The panel of women included: Jody Williams, Nobel Peace Prize Laureate and chair of Nobel Women's Initiative, Casey Camp-Horinek, actress and native rights activists with the Indigenous Environmental Network, Patricia Gualings Montalvo, Indigenous Kichwa leader from Ecuador, Angelina Galiteva, from 100% Renewables Policy Institute, Crystal Lameman from Beaver Lake Cree Nation and Treaty 6 Canada, and Dr. Fatimata Niang Diop.
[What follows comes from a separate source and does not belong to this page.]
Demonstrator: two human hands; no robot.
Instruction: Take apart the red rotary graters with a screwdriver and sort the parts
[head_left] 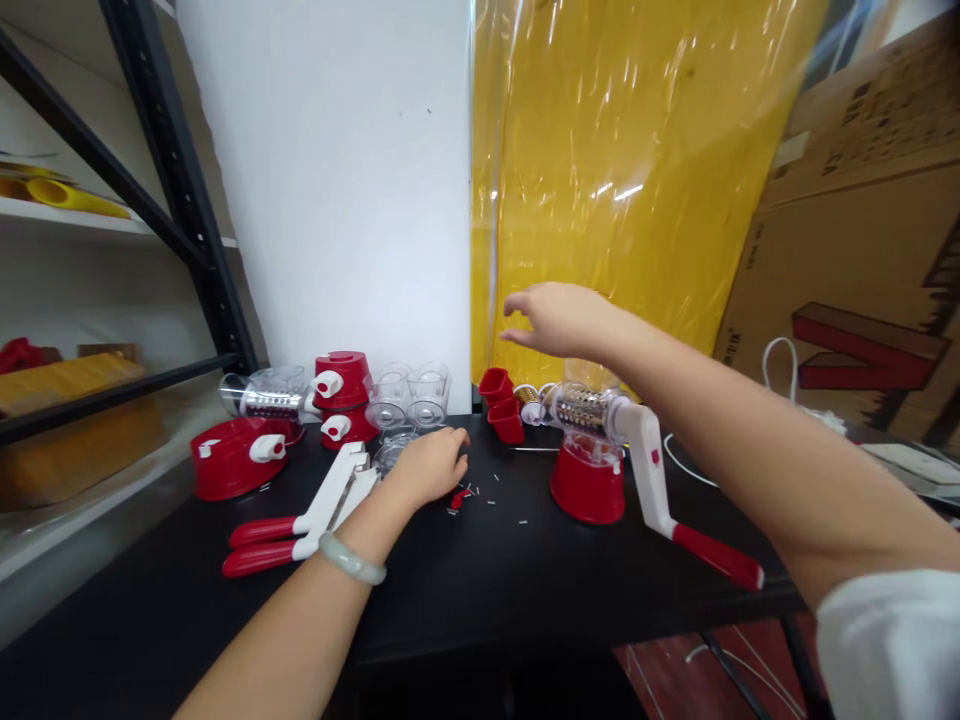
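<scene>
My left hand [435, 463] is low over the black table, its fingers loosely bent and apart, with nothing visible in them. Beside it are clear plastic parts [389, 452], a small red piece [459, 498] and scattered small metal pins [491, 502]. My right hand [559, 318] hangs in the air, thumb and fingers apart, holding nothing. Below it stands a rotary grater [589, 490] with a red base, a clear housing around a metal drum, and a white crank with a red grip. Red hopper-like parts [502, 408] lie behind, left of the grater.
White crank handles [330, 505] with red grips lie at left. Red bases [238, 460] and another drum unit [274, 402] stand behind them. Clear housings [409, 395] are stacked against the white wall. A screwdriver-like rod [534, 449] lies near the grater. A cardboard box [855, 240] stands right.
</scene>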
The strong female leaders are breaking the glass ceiling by taking a proactive approach to policy change in a male-dominated field. Nobel Peace Prize winner Jody Williams lightheartedly said that she was inspired to join other women leaders at the frontlines after getting so mad at men to point that all she wanted to do was smack them. While most of the leaders are men, Williams said that if women were running the show "we would not have to be here doing this."

Isso Nihmei, an International Ambassador representing the Pacific Islands was one of the men who came to support the work the women have done and rally for the cause. Back home in Vanuatu, a remote South Pacific island, Nihmei said the people lack the education to foresee the exploitation of the land and have become confused over climate change. If the U.N. and U.S. commit to reducing carbon emission, than other nations may follow suit and prevent further damage.

Indigenous Kichwa leader from Ecuador, Patricia Gualinga Montalvo spoke about marching one year ago with local women, some who carried babies on their back, from the Amazon to the Andes to meet with government at the National Assembly. The women on the frontlines marched in solidarity to tell the government that they will not allow outside businesses to come into their territory and exploit their resources. 

The women argued at the forum that policy makers who live in cement should put their feet in the shoes of the indigenous people to understand what it's like to feel the dirt beneath their toes. "Let them sit there in the middle of the obnoxious fumes," Williams said. "Let them see the realities of what their policies are doing to our families."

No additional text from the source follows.